## ACTION ITEM
Which lines in the listing below contain the word "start"? Copy each one.

## GIVEN MATERIAL
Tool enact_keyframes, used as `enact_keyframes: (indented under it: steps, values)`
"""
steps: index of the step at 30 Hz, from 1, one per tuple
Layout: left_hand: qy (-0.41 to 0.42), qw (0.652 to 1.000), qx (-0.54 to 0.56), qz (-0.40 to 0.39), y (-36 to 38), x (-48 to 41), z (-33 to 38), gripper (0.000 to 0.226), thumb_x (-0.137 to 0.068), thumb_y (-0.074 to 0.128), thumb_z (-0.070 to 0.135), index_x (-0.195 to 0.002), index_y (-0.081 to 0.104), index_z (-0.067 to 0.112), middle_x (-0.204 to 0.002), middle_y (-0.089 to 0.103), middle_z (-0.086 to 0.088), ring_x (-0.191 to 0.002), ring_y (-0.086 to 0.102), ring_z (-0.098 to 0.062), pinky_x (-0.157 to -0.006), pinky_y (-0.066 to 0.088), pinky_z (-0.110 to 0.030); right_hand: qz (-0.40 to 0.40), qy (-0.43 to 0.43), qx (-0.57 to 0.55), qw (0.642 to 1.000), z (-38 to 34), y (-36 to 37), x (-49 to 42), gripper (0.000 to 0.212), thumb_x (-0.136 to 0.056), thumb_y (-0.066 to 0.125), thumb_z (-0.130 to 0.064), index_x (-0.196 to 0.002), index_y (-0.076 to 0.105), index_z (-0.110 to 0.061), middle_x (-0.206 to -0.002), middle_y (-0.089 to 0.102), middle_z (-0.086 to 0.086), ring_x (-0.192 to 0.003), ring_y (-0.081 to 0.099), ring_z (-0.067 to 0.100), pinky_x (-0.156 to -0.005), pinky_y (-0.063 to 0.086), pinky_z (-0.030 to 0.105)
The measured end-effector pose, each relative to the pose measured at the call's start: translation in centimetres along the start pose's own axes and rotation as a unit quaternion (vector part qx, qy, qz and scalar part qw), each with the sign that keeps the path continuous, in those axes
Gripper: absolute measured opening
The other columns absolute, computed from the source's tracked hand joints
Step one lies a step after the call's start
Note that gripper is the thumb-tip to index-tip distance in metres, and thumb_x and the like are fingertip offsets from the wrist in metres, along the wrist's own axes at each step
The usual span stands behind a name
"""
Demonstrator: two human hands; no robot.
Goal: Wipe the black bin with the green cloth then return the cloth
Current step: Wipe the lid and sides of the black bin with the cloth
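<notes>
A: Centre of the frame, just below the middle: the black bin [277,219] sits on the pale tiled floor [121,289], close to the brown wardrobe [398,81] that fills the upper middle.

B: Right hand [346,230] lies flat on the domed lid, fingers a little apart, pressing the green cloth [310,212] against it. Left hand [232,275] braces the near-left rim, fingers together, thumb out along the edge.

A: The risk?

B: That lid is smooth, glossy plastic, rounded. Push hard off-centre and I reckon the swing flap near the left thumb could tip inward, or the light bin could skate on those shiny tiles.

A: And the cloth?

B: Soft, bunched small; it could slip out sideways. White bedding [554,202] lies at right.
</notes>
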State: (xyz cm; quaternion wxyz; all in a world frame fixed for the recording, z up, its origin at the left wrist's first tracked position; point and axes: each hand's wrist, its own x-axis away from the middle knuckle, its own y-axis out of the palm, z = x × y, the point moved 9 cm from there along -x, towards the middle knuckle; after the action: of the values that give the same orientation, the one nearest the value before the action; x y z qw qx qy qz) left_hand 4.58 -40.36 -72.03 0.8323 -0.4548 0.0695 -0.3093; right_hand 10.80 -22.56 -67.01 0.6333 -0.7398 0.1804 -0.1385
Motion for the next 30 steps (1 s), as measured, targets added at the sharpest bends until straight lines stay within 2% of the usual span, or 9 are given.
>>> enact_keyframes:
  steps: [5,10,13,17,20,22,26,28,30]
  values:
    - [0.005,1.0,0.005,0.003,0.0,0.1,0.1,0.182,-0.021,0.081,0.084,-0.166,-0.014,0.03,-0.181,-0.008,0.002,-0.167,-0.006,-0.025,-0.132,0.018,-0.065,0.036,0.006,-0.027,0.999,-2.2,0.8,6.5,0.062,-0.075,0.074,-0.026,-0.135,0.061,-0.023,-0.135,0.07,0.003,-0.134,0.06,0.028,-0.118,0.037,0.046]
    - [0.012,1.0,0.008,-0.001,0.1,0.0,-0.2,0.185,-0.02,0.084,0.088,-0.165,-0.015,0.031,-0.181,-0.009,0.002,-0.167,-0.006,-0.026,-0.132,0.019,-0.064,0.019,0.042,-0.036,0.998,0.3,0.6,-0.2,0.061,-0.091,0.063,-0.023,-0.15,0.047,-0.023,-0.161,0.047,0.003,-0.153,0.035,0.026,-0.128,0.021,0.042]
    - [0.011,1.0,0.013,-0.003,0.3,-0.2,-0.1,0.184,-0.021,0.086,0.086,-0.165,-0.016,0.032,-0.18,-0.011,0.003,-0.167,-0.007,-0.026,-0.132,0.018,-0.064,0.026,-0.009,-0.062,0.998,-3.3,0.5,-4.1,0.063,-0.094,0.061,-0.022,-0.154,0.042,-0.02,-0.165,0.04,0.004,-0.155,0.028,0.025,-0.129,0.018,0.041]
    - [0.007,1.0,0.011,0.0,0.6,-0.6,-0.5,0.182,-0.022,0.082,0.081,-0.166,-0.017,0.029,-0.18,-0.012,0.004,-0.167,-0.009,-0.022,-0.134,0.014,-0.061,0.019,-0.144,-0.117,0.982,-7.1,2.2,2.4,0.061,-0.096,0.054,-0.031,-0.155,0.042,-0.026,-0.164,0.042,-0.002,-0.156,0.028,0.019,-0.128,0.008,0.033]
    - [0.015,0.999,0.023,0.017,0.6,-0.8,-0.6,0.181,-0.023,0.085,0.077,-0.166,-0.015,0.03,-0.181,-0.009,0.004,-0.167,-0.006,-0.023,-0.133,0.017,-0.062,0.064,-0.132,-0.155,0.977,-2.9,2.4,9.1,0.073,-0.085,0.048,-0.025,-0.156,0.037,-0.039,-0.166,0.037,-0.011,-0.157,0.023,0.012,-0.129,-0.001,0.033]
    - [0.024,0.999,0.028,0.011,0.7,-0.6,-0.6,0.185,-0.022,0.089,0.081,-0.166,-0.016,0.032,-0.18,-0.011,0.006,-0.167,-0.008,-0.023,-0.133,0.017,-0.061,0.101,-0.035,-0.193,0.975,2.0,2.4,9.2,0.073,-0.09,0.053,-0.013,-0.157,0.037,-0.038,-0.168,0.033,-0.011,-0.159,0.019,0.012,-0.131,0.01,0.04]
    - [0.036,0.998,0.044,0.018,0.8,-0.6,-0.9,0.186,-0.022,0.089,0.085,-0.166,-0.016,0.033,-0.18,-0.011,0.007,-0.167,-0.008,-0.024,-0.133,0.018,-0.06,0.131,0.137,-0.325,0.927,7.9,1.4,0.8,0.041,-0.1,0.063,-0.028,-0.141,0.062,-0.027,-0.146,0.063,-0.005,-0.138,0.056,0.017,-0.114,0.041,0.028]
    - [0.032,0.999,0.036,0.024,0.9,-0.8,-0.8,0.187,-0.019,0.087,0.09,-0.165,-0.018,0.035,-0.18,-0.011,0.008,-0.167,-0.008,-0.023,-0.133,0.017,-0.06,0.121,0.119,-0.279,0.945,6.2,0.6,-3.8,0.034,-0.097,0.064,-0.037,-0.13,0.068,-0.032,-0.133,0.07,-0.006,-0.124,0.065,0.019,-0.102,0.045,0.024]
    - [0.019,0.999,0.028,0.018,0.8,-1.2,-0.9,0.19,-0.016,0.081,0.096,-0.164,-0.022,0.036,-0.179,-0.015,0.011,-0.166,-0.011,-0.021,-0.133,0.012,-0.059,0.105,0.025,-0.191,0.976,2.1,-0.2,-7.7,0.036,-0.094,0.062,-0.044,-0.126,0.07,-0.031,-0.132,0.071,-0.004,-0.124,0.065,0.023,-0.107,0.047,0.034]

## SOLUTION TO THIS TASK
The measured end-effector pose, each relative to the pose measured at the call's start: translation in centimetres along the start pose's own axes and rotation as a unit quaternion (vector part qx, qy, qz and scalar part qw), each with the sign that keeps the path continuous, in those axes
Step one lies a step after the call's start

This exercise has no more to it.